*INSTRUCTIONS TO FOLLOW*
From the first line to the last, set down the material exactly and drop every picture.

*SOURCE DATA*
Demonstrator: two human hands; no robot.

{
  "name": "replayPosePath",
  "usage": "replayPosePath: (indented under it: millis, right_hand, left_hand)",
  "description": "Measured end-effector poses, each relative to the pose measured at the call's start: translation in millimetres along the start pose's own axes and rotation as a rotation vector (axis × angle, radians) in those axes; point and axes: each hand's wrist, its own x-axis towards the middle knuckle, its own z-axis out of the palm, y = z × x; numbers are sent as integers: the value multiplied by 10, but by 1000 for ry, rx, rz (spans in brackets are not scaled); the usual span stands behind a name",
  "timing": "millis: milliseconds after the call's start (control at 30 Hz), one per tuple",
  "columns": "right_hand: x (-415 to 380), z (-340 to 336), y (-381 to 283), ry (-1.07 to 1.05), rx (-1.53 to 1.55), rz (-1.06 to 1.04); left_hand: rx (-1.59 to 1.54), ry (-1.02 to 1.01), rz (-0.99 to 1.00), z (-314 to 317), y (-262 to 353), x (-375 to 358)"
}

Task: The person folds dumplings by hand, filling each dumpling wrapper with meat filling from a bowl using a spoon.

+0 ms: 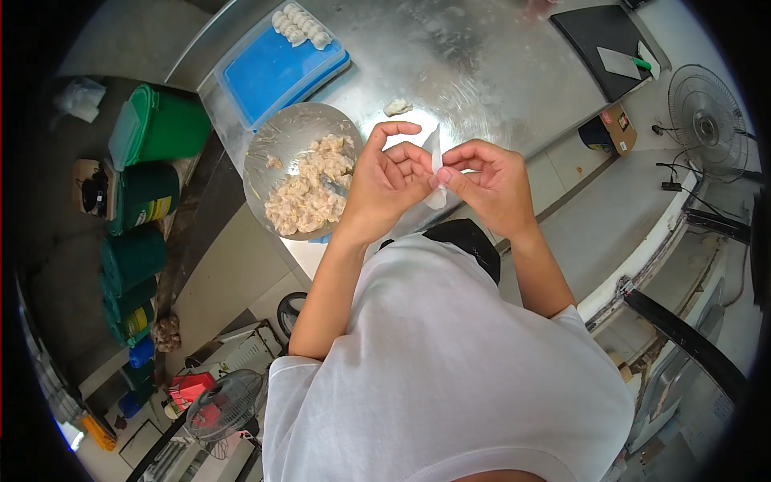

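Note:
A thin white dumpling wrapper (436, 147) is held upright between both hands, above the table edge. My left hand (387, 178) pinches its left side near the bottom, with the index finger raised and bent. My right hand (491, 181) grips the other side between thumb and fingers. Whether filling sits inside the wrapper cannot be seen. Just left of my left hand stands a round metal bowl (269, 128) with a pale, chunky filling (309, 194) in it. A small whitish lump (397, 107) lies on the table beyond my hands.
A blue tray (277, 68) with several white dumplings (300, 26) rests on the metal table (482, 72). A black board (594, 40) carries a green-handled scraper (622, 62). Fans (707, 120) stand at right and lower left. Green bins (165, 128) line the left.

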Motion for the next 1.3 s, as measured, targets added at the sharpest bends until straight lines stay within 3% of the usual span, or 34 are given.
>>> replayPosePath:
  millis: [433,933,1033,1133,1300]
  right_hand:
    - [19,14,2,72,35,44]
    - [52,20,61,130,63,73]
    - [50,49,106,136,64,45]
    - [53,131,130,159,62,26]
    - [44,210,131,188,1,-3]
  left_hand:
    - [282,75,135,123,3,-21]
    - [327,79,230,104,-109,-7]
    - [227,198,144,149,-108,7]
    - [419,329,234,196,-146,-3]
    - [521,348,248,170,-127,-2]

*EXERCISE RESPONSE*
Demonstrator: two human hands; no robot.

{
  "name": "replayPosePath",
  "usage": "replayPosePath: (indented under it: millis, right_hand, left_hand)",
  "description": "Measured end-effector poses, each relative to the pose measured at the call's start: translation in millimetres along the start pose's own axes and rotation as a rotation vector (axis × angle, radians) in those axes; point and axes: each hand's wrist, its own x-axis towards the middle knuckle, its own z-axis out of the palm, y = z × x; numbers are sent as integers: the value multiplied by 10, but by 1000 for ry, rx, rz (spans in brackets are not scaled); the usual span stands behind a name",
  "timing": "millis: milliseconds after the call's start (control at 30 Hz), one per tuple",
  "columns": "right_hand: x (-415 to 380), z (-340 to 336), y (-381 to 283), ry (-1.07 to 1.05), rx (-1.53 to 1.55), rz (-1.06 to 1.04); left_hand: rx (-1.59 to 1.54), ry (-1.02 to 1.01), rz (-0.99 to 1.00), z (-314 to 317), y (-262 to 353), x (-375 to 358)"
}

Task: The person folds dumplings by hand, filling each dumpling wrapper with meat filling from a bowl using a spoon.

+0 ms: 

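Note:
A thin white dumpling wrapper (436, 147) is held upright between both hands, above the table edge. My left hand (387, 178) pinches its left side near the bottom, with the index finger raised and bent. My right hand (491, 181) grips the other side between thumb and fingers. Whether filling sits inside the wrapper cannot be seen. Just left of my left hand stands a round metal bowl (269, 128) with a pale, chunky filling (309, 194) in it. A small whitish lump (397, 107) lies on the table beyond my hands.
A blue tray (277, 68) with several white dumplings (300, 26) rests on the metal table (482, 72). A black board (594, 40) carries a green-handled scraper (622, 62). Fans (707, 120) stand at right and lower left. Green bins (165, 128) line the left.
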
Motion for the next 1.3 s, as measured, targets added at the sharpest bends until straight lines stay within 3% of the usual span, or 34 are given.
>>> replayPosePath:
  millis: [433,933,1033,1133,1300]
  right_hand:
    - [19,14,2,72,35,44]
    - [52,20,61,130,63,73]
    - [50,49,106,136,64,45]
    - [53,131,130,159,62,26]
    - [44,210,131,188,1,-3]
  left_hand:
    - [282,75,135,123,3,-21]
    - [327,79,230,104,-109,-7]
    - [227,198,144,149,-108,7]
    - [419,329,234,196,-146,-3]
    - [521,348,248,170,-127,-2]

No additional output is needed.